Tehran, Iran, 17 October 2002 — “We need to know our past, see our present and then design our future.” “How can we expand our ability to think more globally?” “With the satellite and the Internet, the world is now very small.” “The chance to discuss new ideas will make us current.”
Next door, in Iraq, their neighbours live with a daily nightmare of imminent war. In Tehran last night, an overwhelmingly youthful group, more women than men, dared to dream aloud of the new cities they will help recreate, not only in their own country, but also in the West.
Vibrant exchanges saw Arata Isozaki, Charles Jencks, Rodo Tisnado, Ken Yeang and Michael Sorkin, amongst other leading architects and urbanists, challenge and be challenged by, Iranian students and professionals on a vision of the future unlike any imagined in the recent past.
At unprecedented encounters in the historic city of Yazd and in Tehran, the Aga Khan Award for Architecture (AKAA) brought together planners, architects and conservationists from France, Japan and the United States, as well as from the Maghreb, Lebanon, Turkey and Uzbekistan to a five-day international seminar on “Architecture for a Changing World” organised with the Tehran Museum of Contemporary Art, the Iranian Cultural Heritage Organisation and Iran’s Ministry of Housing and Urban Planning.
“Energising these exchanges,” said Dr. Suha Ozkan, Secretary-General of AKAA, “has been the unbridled enthusiasm of young professionals and students from across Iran. Their participation and contribution to the debate, and the palpable excitement that the Seminar has generated, underline the importance of this type of dialogue for those who would design for tomorrow, both in Iran and the Islamic world, as well as elsewhere.”

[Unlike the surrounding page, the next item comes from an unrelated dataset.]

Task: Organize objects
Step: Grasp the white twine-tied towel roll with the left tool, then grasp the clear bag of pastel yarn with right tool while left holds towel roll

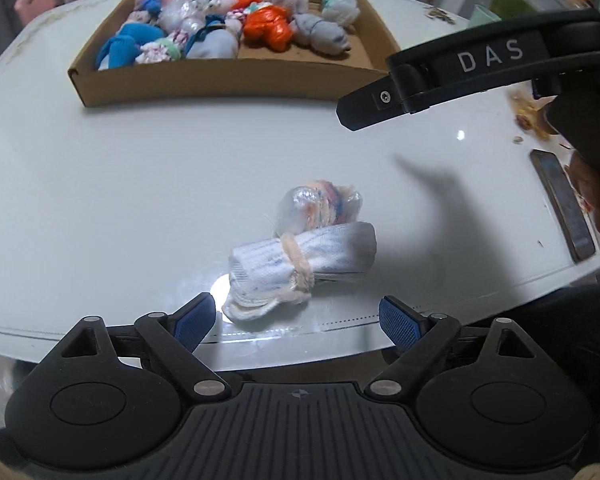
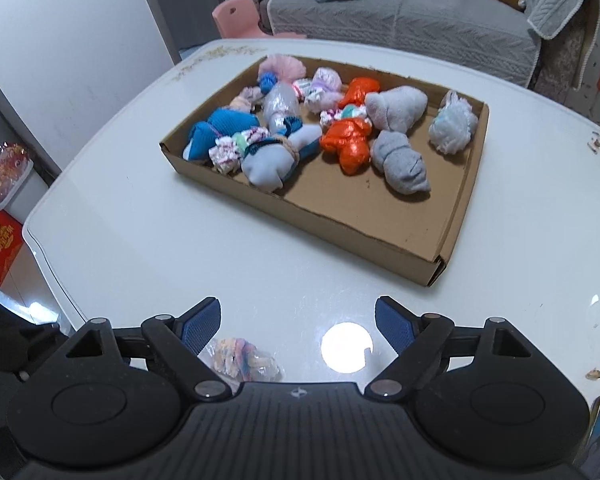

In scenes more reminiscent of sold-out pop concerts or sports events, students, engineers and architects spilled over from jammed aisles into adjoining lounges and an open-air theatre of the Tehran Museum of Contemporary Art.
Lively discussion centred around challenges of innovation as well as those of conservation, rehabilitation and reconstruction. Experiences cited ranged from Ken Yeang’s groundbreaking bioclimatic projects from London to Kuala Lumpur, through restoration in Jerusalem, Tabriz, Tunis and Bukhara, to Solidere’s reconstruction of Beirut and spectacular representational buildings by contemporary Iranian architects in Stockholm and Berlin.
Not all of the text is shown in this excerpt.